I'm trying to write a regular expression that finds C#-style unescaped strings, such as

string x = @"hello
world";

The problem I'm having is how to write a rule that handles double quotes within the string correctly, like in this example

string x = @"before quote ""junk"" after quote";

This should be an easy one, right?

A: 

How 'bout the regex @\"([^\"]|\"\")*\"(?=[^\"])
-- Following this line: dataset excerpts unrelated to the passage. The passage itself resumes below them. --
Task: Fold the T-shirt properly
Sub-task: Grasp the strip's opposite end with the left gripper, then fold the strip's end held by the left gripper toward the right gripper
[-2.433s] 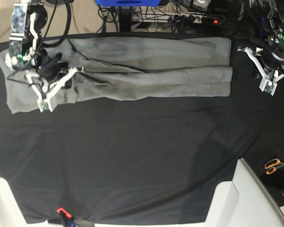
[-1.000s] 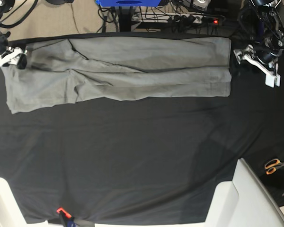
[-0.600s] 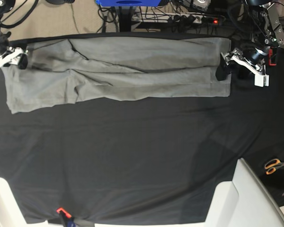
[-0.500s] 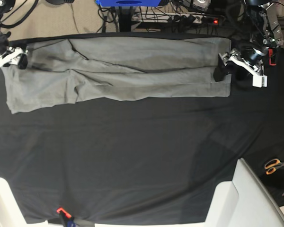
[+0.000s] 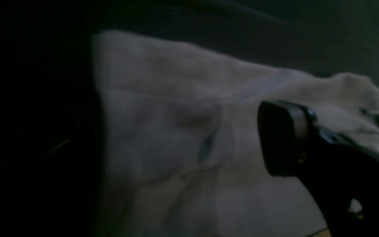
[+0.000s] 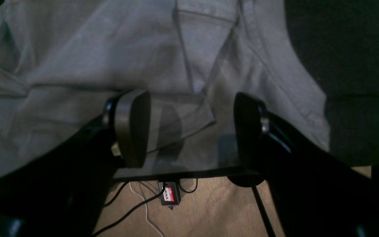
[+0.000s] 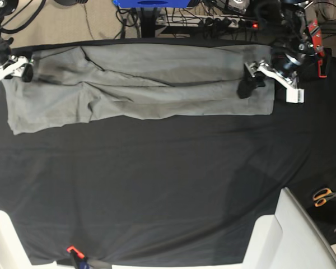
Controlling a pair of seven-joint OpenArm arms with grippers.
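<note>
Grey cotton is stretching in a long folded band across the far part of the bench [image 7: 157,185], which is wearing a black cloth: the T-shirt [image 7: 140,84] is lying flat there, its layers overlapping in lengthwise creases.

At the shirt's end on the base view's right, the left claw [image 7: 269,83] is hanging over the fabric with its jaws spread wide, one dark finger over the cloth and the white one just past the shirt's edge. Nothing is sitting between them. In the left wrist view a single dark fingertip [image 5: 283,138] is showing above the grey cloth; the picture is too dim to tell whether it is touching.

At the shirt's opposite end, the right claw [image 7: 5,70] is sitting at the far corner by the bench's edge. Its wrist view is showing both fingers [image 6: 132,126] well apart, above a hemmed edge of the shirt, gripping nothing.

Orange-handled scissors [image 7: 326,195] are lying well away from the shirt, off the bench's near right side.
</note>
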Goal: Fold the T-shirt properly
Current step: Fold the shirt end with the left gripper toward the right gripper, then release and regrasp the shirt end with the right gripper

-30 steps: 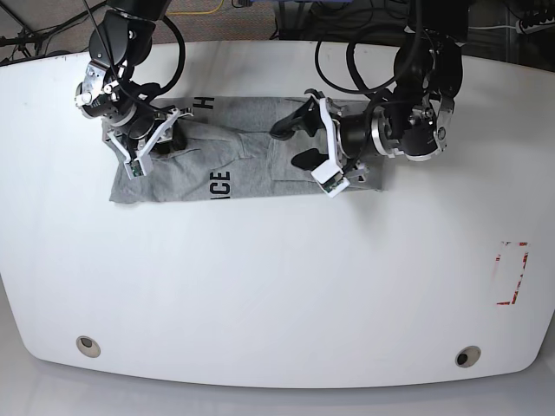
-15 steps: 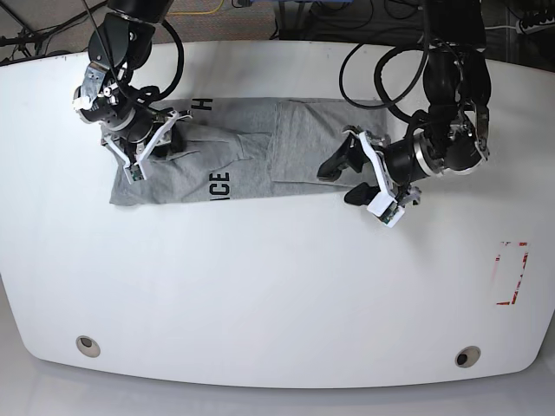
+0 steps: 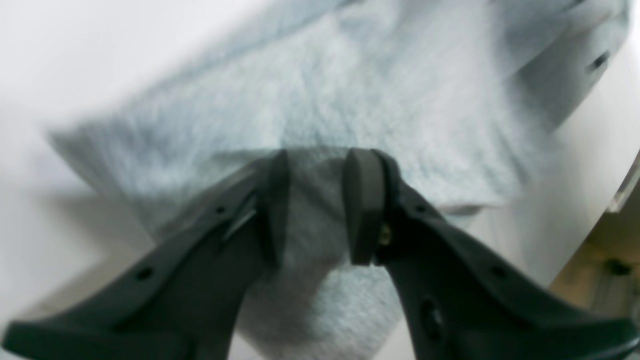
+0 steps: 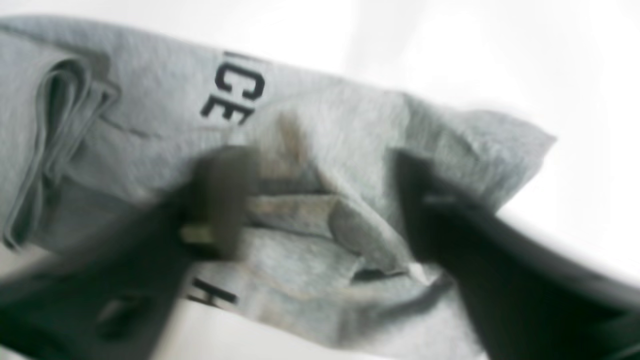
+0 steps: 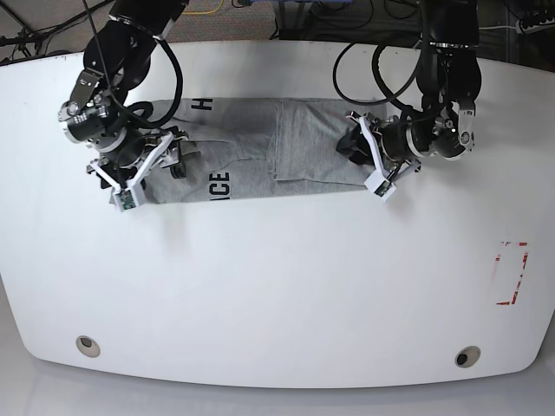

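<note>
White table point(image 5: 277, 286), both pincers agape over T-shirt point(image 5: 251, 160).

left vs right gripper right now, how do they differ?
Left gripper: jaws a narrow gap apart, over plain grey T-shirt. Right gripper: jaws spread wide, straddling a bunched fold near the lettering. Both have dark fingers, sit at opposite shirt ends, and clamp no cloth.

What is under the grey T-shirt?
Under the T-shirt is the white table. A folded flap lies over the shirt's middle, covering part of the dark lettering. Whatever else the cloth covers is hidden.
</note>
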Action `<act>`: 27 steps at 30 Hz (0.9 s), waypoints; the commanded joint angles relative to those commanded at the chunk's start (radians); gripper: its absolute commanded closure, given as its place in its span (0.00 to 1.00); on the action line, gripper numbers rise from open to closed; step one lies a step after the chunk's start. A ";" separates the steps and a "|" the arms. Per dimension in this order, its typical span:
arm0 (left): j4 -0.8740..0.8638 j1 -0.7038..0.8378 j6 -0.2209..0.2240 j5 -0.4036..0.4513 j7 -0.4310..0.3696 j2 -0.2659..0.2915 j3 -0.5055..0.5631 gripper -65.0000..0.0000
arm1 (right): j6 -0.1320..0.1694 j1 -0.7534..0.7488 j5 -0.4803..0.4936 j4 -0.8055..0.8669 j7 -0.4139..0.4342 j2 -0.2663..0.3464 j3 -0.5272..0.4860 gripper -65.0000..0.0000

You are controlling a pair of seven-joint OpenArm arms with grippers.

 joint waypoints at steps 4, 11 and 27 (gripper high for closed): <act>-0.017 0.020 0.000 0.002 -0.032 -0.003 0.003 0.75 | 0.000 0.051 0.170 -0.137 -0.066 0.041 0.158 0.00; -0.029 0.043 0.000 0.002 -0.115 -0.051 0.011 0.75 | 0.000 0.066 0.410 -0.397 -0.091 0.147 0.261 0.00; -0.028 0.046 0.000 0.002 -0.115 -0.074 0.014 0.75 | 0.000 -0.002 0.448 -0.612 0.041 0.249 0.213 0.00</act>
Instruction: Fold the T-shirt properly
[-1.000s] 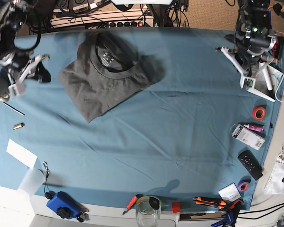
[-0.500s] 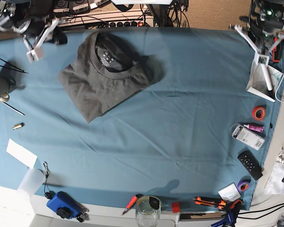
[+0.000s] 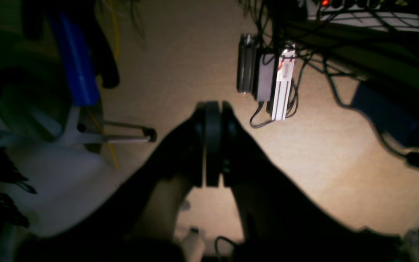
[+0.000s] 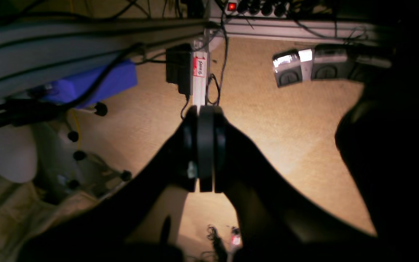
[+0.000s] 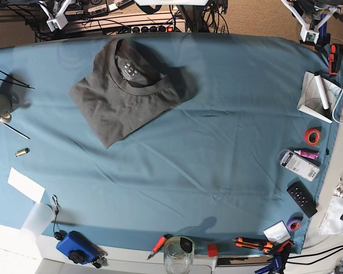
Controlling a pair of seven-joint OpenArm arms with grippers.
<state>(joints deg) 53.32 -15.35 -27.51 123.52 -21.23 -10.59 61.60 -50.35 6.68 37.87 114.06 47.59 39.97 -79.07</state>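
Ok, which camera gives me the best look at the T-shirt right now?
The base view. The T-shirt lies folded on the teal table cloth there, whole and unobstructed, collar toward the far edge. Neither wrist view shows it: both look past closed jaws at the floor and cables behind the table.

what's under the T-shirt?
The folded T-shirt lies flat on the teal cloth, which shows all around it. Anything beneath its folds is covered; nothing pokes out.

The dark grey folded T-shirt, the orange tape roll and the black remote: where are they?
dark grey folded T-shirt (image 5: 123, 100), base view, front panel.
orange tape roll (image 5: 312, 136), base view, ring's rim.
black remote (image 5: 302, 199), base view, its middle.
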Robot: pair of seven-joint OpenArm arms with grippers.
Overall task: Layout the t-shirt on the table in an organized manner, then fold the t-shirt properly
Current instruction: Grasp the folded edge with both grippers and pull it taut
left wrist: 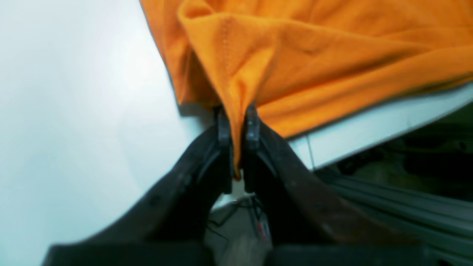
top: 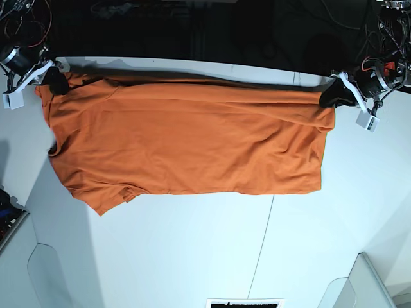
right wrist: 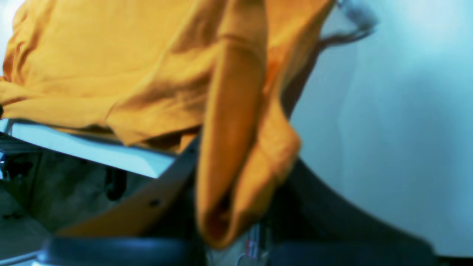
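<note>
The t-shirt [top: 186,141] lies stretched along the worktop [top: 192,256] near its far edge — each far corner is pinched, left gripper [left wrist: 236,138] and right gripper [top: 56,81] both clamped on cloth, seemingly to pull it taut and flat.

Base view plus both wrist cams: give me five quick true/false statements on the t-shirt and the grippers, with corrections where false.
1. The left gripper is shut on a pinch of the t-shirt. True.
2. The right gripper hangs open above the cloth, holding nothing. False: it is shut on the shirt, with fabric bunched between its fingers in the right wrist view.
3. The shirt is stretched between the two grippers along the far edge of the table. True.
4. The shirt is already folded into a small square. False: it lies spread out in one wide layer, one sleeve at the near corner.
5. The shirt is blue. False: it is bright orange.
</note>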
Due to greedy matching, the final lookahead clause is likely not to be needed in your regex engine, although it is more specific.

Eamon Nerbonne
+1  A: 

Try this one:

@".*?(""|[^"])"([^"]|$)

The first parantheses mean 'If there is an " before the finishing quote, it better be two of them', the second parantheses mean 'After the finishing quote, there sould ether be not a quote, or the end of the line'.

Jens
A: 

If I remember correctly, you have to use \"" - the double-double quotes to hash it for C# and the backslash to hash it for regex.

pdr
A: 

Try this:

@"[^"]*?(""[^"]*?)*";

It looks for the starting characters @", for the ending characters "; (you can leave the semicolon out if you need to) and in between it can have any characters except quotes, or if there are quotes they have to be doubled.

rslite
A: 

"^@(""|[^"])*$" is the regex you want, looking for first an at-sign and a double-quote, then a sequence of any characters (except double-quotes) or double double-quotes, and finally a double-quote.

As a string literal in C#, you'd have to write it string regex = "^@\"(\"\"|[^\"])*\"$"; or string regex = @"^@""(""""|[^""])*""$";. Choose your poison.

Joren
A: 
@"(?:""|[^"])*"(?!")

is the right regex for this job. It matches the @, a quote, then either two quotes in a row or any non-quote character, repeating this up unto the next quote (that isn't doubled).